Kertas kusut itu
terlempar begitu saja dari tangan Agis. Kertas tak bersalah itu melayang dan
mendarat bersama tumpukan kertas lainnya di atas keranjang sampah. Kertas tak
bersalah itu ternyata tidak sendirian, dia hanya salah satu dari formasi
menggunung tulisan Agis yang tidak srek
di hatinya.
“Hei, Agis kenapa
kamu membuang kertas-kertas ini?” tanya Gina. Gadis berperawakan agak gemuk,
penggila jajanan pasar, dan pecinta lingkungan itu memungut dengan nelangsa
kertas yang telah disia-siakan Agis.
“Kamu tahu Gis,
untuk membuat kertas-kertas ini satu pohon harus dikorbankan, dan kamu tahu
Gis?”
“Aku tahu Gin, kamu
mau bilang satu pohon yang hilang juga menghilangkan satu kesempatan penghasil
oksigen di bumi kita.”
“Kamu tahu itu Gis,
tapi mengapa kamu masih saja membuang kertas-kertas ini?”
Agis menarik nafas
panjang, tidak menjawab pertanyaan Gina.

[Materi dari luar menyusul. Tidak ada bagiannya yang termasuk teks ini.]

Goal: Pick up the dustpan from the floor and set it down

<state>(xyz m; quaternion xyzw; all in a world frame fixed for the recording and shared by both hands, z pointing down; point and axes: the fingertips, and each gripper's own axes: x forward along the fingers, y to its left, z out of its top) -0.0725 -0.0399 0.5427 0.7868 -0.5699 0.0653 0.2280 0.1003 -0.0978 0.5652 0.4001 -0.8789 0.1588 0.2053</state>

Agis memilih untuk menatap keluar
jendela kamarnya, menatap langit biru yang sesekali dinodai awan putih.
“Gis, kamu ngelamun?”
Agis menatap Gina
dengan malas. “Ada yang hilang Gin,” katanya kemudian.
“Hilang? Kamu kehilangan
apa Gis? Apa itu penting?” tanya Gina khawatir.
“Sangat penting,
sesuatu yang amat penting.”
“Ya ampun Agis,
mengapa kamu bisa seceroboh itu?”
Agis diam.
“Kalau itu penting
ayo kita cari Gis, sebelum semuanya terlambat,” usul Gina dengan semangat.
Agis bertopang dagu,
menatap Gina yang mulai mengkhawatirkan kehilangan yang dialami Agis.
“Aku tidak tahu apa
yang hilang Gin, tapi aku merasa ada yang hilang. Sesuatu yang penting, sesuatu
yang berwarna, sesuatu yang manis, tapi aku tidak tahu dia apa atau dia siapa. Aku
hanya merasa kehilangan sesuatu dan aku tidak bisa tenang, bahkan hanya untuk
menulis.”
Gina memandangnya
dengan tatapan tidak percaya.
“Jadi aku minta maaf
padamu karena membuatmu menjadi kehilangan pohon kesayanganmu dan membuangnya
dengan percuma. Aku tahu bagaimana perasaanmu kehilangan mereka, tapi
setidaknya kamu tahu apa yang telah dicuri darimu.”